Julian Reschke wrote:
d)
""If the user argument was not omitted and is not null let stored user be
user  encoded using the encoding specified in the relevant
authentication scheme or UTF-8 if the scheme fails to specify an encoding."

Why is XHR talking about the encoding here? Is "stored user" a string or
a byte array?

(same for password)"


>>+1. I'm not quite sure what this means and the relevancy.

Julian Reschke wrote:
e)
"For security reasons, these steps should be terminated if the header
argument case-insensitively matches one of the following headers:

     * Accept-Charset
     * Accept-Encoding
     * Connection
     * Content-Length
     * Content-Transfer-Encoding
     * Date
     * Expect
     * Host
     * Keep-Alive
     * Referer
     * TE
     * Trailer
     * Transfer-Encoding
     * Upgrade
     * Via "

It's unclear why there's a security reason not to allow things like
"Accept-Charset" or "Accept-Encoding". Please explain."

>>+1. I've given this feedback before but haven't heard back anything.
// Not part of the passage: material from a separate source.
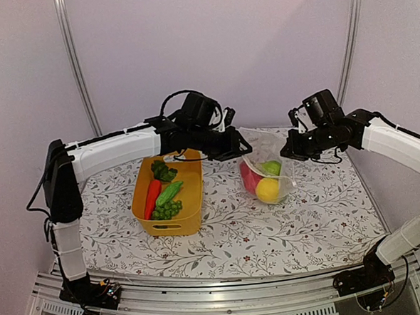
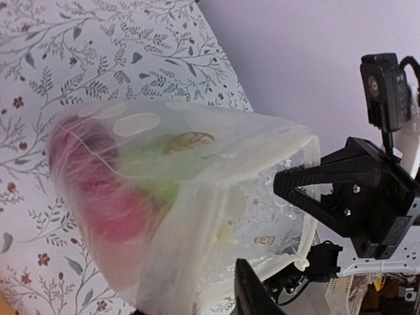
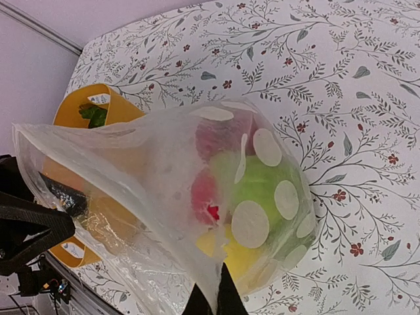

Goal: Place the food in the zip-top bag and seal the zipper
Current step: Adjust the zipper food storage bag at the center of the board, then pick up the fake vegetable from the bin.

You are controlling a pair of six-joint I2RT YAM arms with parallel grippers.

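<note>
The zip-top bag, clear with white dots, hangs mouth-up between both grippers. It holds a red piece, a green piece and a yellow piece. My right gripper is shut on the bag's mouth edge. My left gripper is at the opposite edge. One of its fingers shows and the bag wall drapes in front of it. Its jaws stand a little apart. The zipper runs along the gaping mouth. More food lies in the tub: carrot, cucumber, green cluster, lettuce.
A yellow tub stands left of the bag, under my left arm. The table has a floral cloth. Pale walls with metal posts close the back and sides.
</note>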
We should mention why these are bad and also consider what is currently allowed today by UA's.
http://lists.w3.org/Archives/Public/public-webapi/2008Apr/0191.html




-----Original Message-----
From: public-webapi-request@w3.org [mailto:public-webapi-request@w3.org] On Behalf Of Julian Reschke
Sent: Sunday, May 04, 2008 2:47 AM
To: public-webapi@w3.org
Subject: XHR LC comments


Review of <http://www.w3.org/TR/2008/WD-XMLHttpRequest-20080415/>.

General points:

a) I'm confused about the approach to this document. On the one hand,
we're being told that it can't define anything not already in use (and
that new stuff belongs into XHR2), on the other hand it relies on HTML5,
which is a moving target. It's good that this stuff is being written
down, but if it relies on HTML5, I'd propose to consider other
publication options.

b) Algorithms: the spec uses a method to describe algorithms that IMHO
is extremely hard to read (see for instance send() method). This may be
good for implementors, but seems to be bad for everybody else.
Minimally, the lists should be structured for better readability.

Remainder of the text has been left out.